A fingerprint matcher can make two types of errors: a false match, in which the matcher declares a match between images from two different fingers, and a false nonmatch, in which it does not identify images from the same finger as a match. A system’s false match rate (FMR) and false nonmatch rate (FNMR) depend on the operating threshold; a large threshold score leads to a small FMR at the expense of a high FNMR. For a given fingerprint matching system, it is impossible to reduce both these errors simultaneously.It also lists some US government's systems' performance and the FNMR seems to be higher than FMR in just about all system. Does this means that the system will not match more often than finding a match?
Fingerprint identification system performance is measured in terms of its false positive identification rate (FPIR) and false negative identification rate (FNIR). A false positive ident i f icat ion occur s when the system finds a hit for a query fingerprint that is not enrolled in the system. A false negative identification occurs when it finds no hit or a wrong hit for a query fingerprint enrolled in the system. The relationship between these rates is defined by FPIR = 1 - (1 - FMR)^N, where N is the number of users enrolled in the system. Hence, as the number of enrolled users grows, the fingerprint matcher’s FMR needs to be extremely low for the identification system to be effective. For example, if an FPIR of 1 percent is required in a fingerprint identification system with 100 million enrolled users, the FMR of the corresponding fingerprint matcher must be on the order of 1 in 10 billion. Such a stringent FMR requirement can usually be met only when fingerprints from all 10 fingers of a person are used for identification. This explains the need to continuously decrease the error rates of fingerprint matchers employed in large-scale identification systems.

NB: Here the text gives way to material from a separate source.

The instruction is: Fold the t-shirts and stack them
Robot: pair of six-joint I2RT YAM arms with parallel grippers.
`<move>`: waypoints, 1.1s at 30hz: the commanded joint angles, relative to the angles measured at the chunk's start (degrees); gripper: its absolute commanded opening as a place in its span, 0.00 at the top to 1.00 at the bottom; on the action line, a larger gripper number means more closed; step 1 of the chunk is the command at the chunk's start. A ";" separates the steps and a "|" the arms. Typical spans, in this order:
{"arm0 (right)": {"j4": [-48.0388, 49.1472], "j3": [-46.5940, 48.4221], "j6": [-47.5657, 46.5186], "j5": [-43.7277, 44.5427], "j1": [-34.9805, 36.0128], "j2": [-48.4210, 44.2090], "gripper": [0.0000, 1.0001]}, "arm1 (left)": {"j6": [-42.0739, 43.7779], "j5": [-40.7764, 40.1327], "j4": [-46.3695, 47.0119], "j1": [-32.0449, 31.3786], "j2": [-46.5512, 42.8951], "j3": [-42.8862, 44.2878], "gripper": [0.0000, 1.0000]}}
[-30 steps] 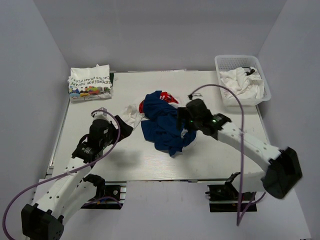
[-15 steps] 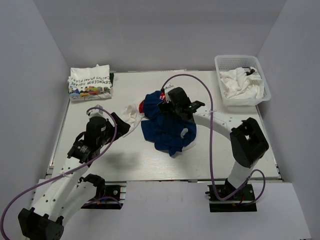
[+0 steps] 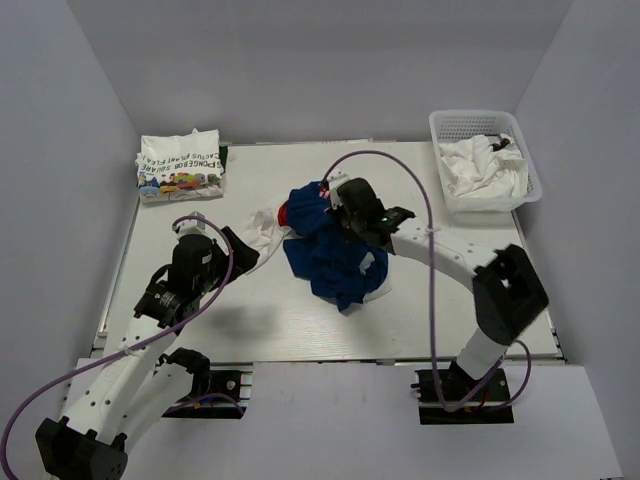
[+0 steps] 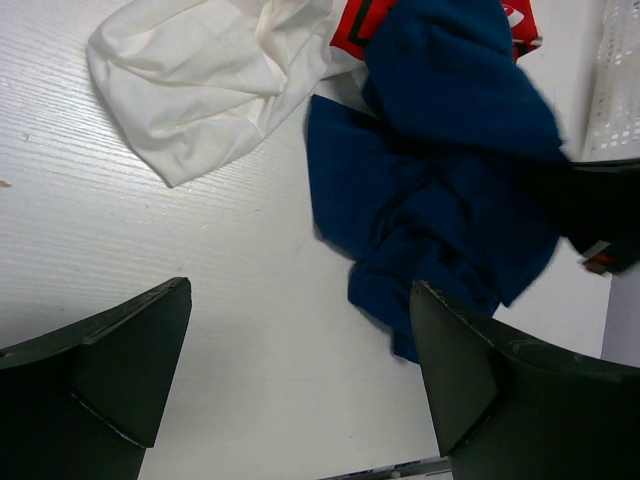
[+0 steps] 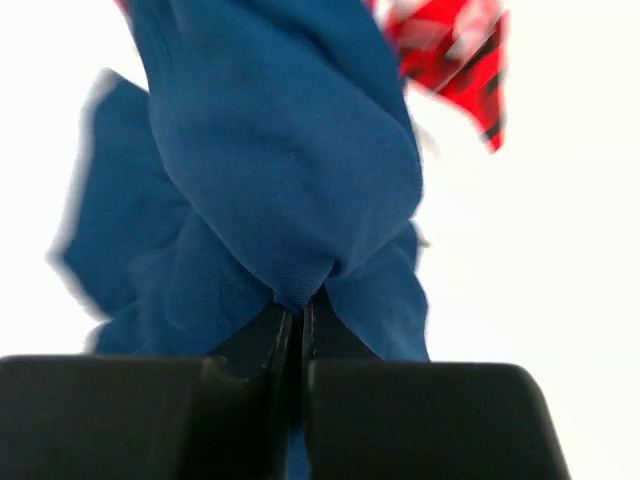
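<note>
Right fingers (image 5: 297,328): pressed together on a bunched fold of the blue t-shirt (image 5: 280,170). The cloth spreads out from the pinch.
Right arm: a second ago it lay low and stretched along the right side of the blue heap. Now its head sits at the heap's far upper part, and the elbow is raised near the right of the bench (image 3: 250,310).
Blue t-shirt: crumpled at mid-bench. Its outline is a little altered from half a second ago, and the near edge now shows white trim lower down.
Left fingers (image 4: 300,290): spread wide with nothing between them, over bare bench just short of both shirts.
Left arm: hardly shifted over the last second.
White t-shirt with red print (image 3: 265,228): rumpled on the bench, touching the left side of the blue one, its red patch tucked under blue cloth. It lies as it did before.
Folded cartoon t-shirt (image 3: 180,165): at the far left corner, well apart from the heap, and unmoved.
Basket (image 3: 480,115): at the far right corner, holding white cloth (image 3: 485,165), unchanged.
</note>
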 commanded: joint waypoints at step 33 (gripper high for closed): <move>10.23 55.73 -8.99 20.33 -32.27 4.02 1.00 | 1.04 -4.81 3.46 -0.19 9.78 3.59 0.00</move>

I always want to know why my Fujitsu P1510's fingerprint log in system always rejects me with a rate like 20-25 tries to get one successful log in (I have not disabled that system). This paper offers some plausible explanation:
Fingerprint sensors embedded in consumer electronic devices tend to have a smaller sensing area. This factor, combined with users’ improper placement of their finger on the sensor, results in a limited overlapping area between two impressions of the same finger, as Figure 5c shows. Given the very small number of minutiae in the overlapping area, it is difficult to determine if two fingerprints are from the same finger.

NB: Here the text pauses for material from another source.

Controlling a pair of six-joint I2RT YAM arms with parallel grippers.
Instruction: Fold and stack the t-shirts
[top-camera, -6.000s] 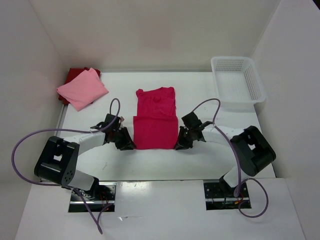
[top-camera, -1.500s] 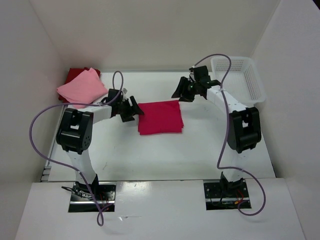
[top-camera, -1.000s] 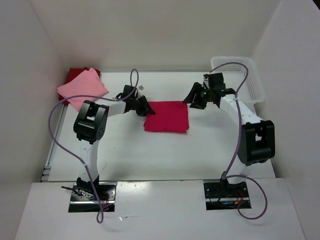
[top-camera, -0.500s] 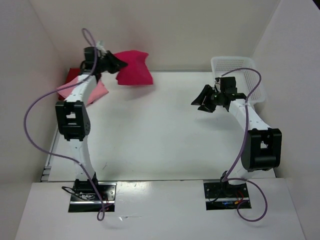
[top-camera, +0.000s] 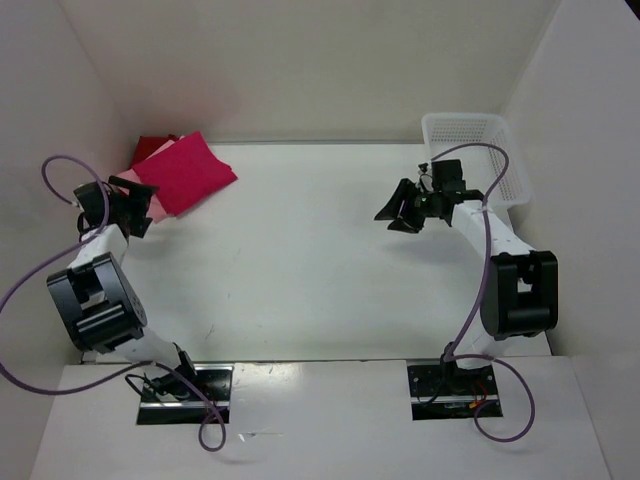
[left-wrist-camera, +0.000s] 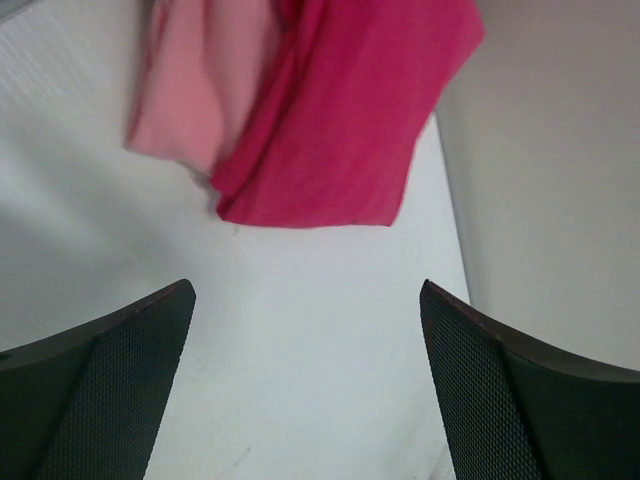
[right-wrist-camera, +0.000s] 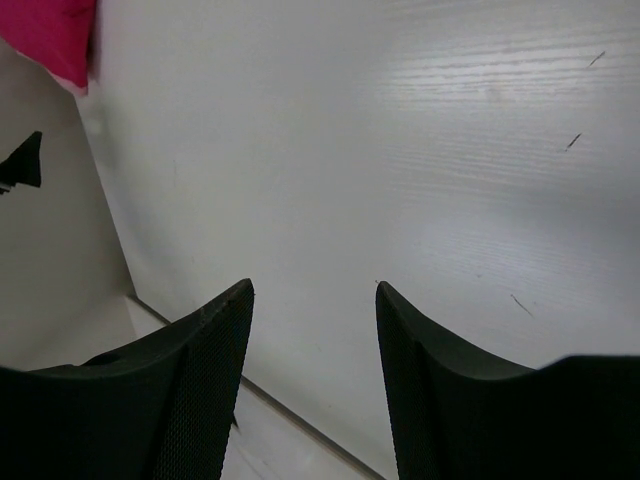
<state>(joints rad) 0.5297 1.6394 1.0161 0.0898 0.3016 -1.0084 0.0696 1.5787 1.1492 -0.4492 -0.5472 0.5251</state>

One way to alleviate this problem is to utilize level 3 features to improve the matching accuracy in cases where there is only a small overlapping area between the two impressions. However, level 3 features may not be suitable for commercial applications because the sensors used in such applications usually provide only low-resolution images.
Why do I have so much trouble with fingerprint recognition system? This paper offers these suggestions:
In some cases, a fingerprint recognition system may not even successfully capture the user’s fingerprint. Failure to enroll (FTE) and failure to acquire (FTA) refer to the fraction of users who cannot be enrolled or processed by a particular system due to the poor quality of their fingerprints— for example, people such as manual laborers or the elderly with “worn-out” fingers. In practice, FTE can be rather high (a few percentage points) depending on the target population and the occupation of users in the population.
Due to nonideal skin conditions, inherently low-quality fingers, and sensor noise, a significant percentage of fingerprint images are of poor quality. Extracting features from and matching low-quality fingerprints, like those shown in Figures 5a and 5b, is a challenging problem that will require significant research.
Pressing soft finger skin on a sensor always introduces some distortion, which is generally not repeatable. Matched fingerprints may appear very different under severe distortion, as Figure 5d shows.
The paper's conclusion is reassuring to know that it is not totally my fault:
Although fingerprint recognition is one of the earliest applications of pattern recognition, the accuracy of state-of-the-art fingerprint-matching systems is still not comparable to human fingerprint experts in many situations, particularly latent print matching. Significant advances require not only a deeper understanding of friction ridge formation, but also adaptation of new developments in sensor technology, image processing, pattern recognition, machine learning, cryptography, and statistical modeling. While successful commercial applications have driven fingerprint-matching technology, more breakthroughs could be achieved with greater investment in fundamental research.